第三者調査委員会の調査結果を受け、学校災害共済の給付業務をおこなっている日本スポーツ振興センターは、学校の教育活動に関連する災害で生徒が死亡した場合に支払う死亡見舞金を給付しない決定をおこなった。

遺族はそのことを不服として、死亡見舞金の給付を求めて福岡地裁に提訴した。

福岡地裁は2021年11月25日、遺族側の訴えを認め、センター側に死亡見舞金約2800万円全額を支払うよう命じる判決を出した。判決では、学校・福岡県いずれの第三者委員会も認定しなかった「いじめと自殺との因果関係」について、「友人関係を含む学校生活に絶望感を募らせていた女子生徒が、いじめに対する抗議などを示すメッセージを残して自殺を図ったと考えられる」として、明確に認定した。

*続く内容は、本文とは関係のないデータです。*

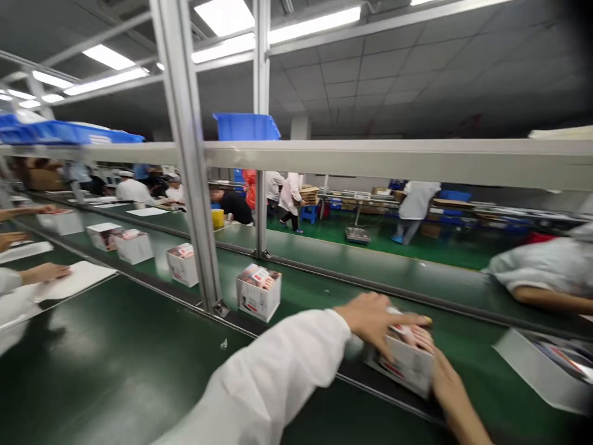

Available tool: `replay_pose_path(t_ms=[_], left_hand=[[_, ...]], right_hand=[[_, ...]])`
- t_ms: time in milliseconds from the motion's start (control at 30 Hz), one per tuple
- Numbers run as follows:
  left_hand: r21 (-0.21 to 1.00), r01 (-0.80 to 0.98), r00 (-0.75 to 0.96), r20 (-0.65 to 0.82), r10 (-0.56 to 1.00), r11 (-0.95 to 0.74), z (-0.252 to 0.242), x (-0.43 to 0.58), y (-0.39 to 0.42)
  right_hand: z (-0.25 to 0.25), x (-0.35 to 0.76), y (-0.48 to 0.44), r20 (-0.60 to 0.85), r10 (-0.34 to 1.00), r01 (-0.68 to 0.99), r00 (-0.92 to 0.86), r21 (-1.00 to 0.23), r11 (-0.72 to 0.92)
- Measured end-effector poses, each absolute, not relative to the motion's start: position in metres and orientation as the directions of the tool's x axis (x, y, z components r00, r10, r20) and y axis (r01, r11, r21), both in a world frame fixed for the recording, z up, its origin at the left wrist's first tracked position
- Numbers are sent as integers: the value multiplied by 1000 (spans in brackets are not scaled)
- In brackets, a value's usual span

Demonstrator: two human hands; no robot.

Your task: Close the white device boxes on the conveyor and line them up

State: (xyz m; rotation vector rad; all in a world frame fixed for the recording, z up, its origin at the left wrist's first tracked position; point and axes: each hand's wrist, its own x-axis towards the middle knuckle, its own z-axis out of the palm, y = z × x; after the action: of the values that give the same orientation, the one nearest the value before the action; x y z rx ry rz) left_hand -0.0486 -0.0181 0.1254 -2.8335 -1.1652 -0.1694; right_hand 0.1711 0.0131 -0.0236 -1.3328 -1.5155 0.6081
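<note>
Both my hands are at a white printed box [407, 361] on the green conveyor belt [319, 296]. My left hand [375, 321] reaches over its left side and top, thumb on the near face and fingers stretched across the top edge. Against the box's right side lies my right hand [447, 377], its fingers partly hidden behind the box. The box is slightly blurred. Another printed box [259, 293] stands on the belt to the left, and a larger white box [546, 371] is at the far right.
More boxes [134, 246] line the belt at the left. A metal post [185, 154] rises beside the belt, under a shelf beam [370, 157] carrying a blue bin [245, 127]. Other people's hands [46, 273] work at the left; a person's sleeve [537, 262] is at the right.
</note>
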Motion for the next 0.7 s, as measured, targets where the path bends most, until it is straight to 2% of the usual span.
replay_pose_path(t_ms=[133,333,400,533,600,700], left_hand=[[-70,807,591,59,805,-587,126,-78,-10],[-22,853,519,-48,853,-521,127,-113,-8],[-53,859,510,8,860,-509,128,-112,-15],[-93,835,541,312,781,-542,111,-86,-50],[-33,768,602,377,704,-639,87,-65,-73],[144,645,683,332,650,-751,37,-37,-99]], right_hand=[[-40,167,10,148,988,435,-33,-888,147],[-35,163,2,164,985,377,-49,-910,171],[-33,164,0,183,983,349,-28,-920,181],[-33,166,-1,189,982,295,27,-940,173],[-33,167,-1,203,978,264,48,-947,183],[-33,168,-1,238,967,217,87,-952,215]])
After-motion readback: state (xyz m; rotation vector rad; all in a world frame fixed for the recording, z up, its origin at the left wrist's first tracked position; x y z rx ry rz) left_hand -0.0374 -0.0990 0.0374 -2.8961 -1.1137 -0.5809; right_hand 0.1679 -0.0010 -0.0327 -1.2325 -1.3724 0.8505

日本スポーツ振興センターは控訴せず、一審判決が確定した。

同級生への民事調停

生徒の両親は2020年3月、いじめに関与したとされる同級生の女子生徒4人のうち3人に対して、謝罪と一定の慰謝料の支払いを求める民事調停を、小倉簡裁に申し立てた。なお、対象から外れた1人については、それ以前に謝罪を受けて和解していたという。

生徒らは当初は謝罪に応じず、争う意向だった。しかし日本スポーツ振興センターに対する民事訴訟でいじめが認定されたことなどがあり、方向転換したとされる。

生徒のうち2人について2023年2月10日付、残る1人についても2023年2月22日付で、小倉簡裁で調停が成立した。いずれも、加害生徒らがいじめの事実関係を認めて謝罪し、遺族側は慰謝料などを求めないとする内容となった。

遺族側は2023年3月17日、福岡市内で記者会見し、和解の事実関係を公表した。代理人弁護士は、「いじめをめぐる争いで、遺族側も納得した形での和解は珍しい」と言及した。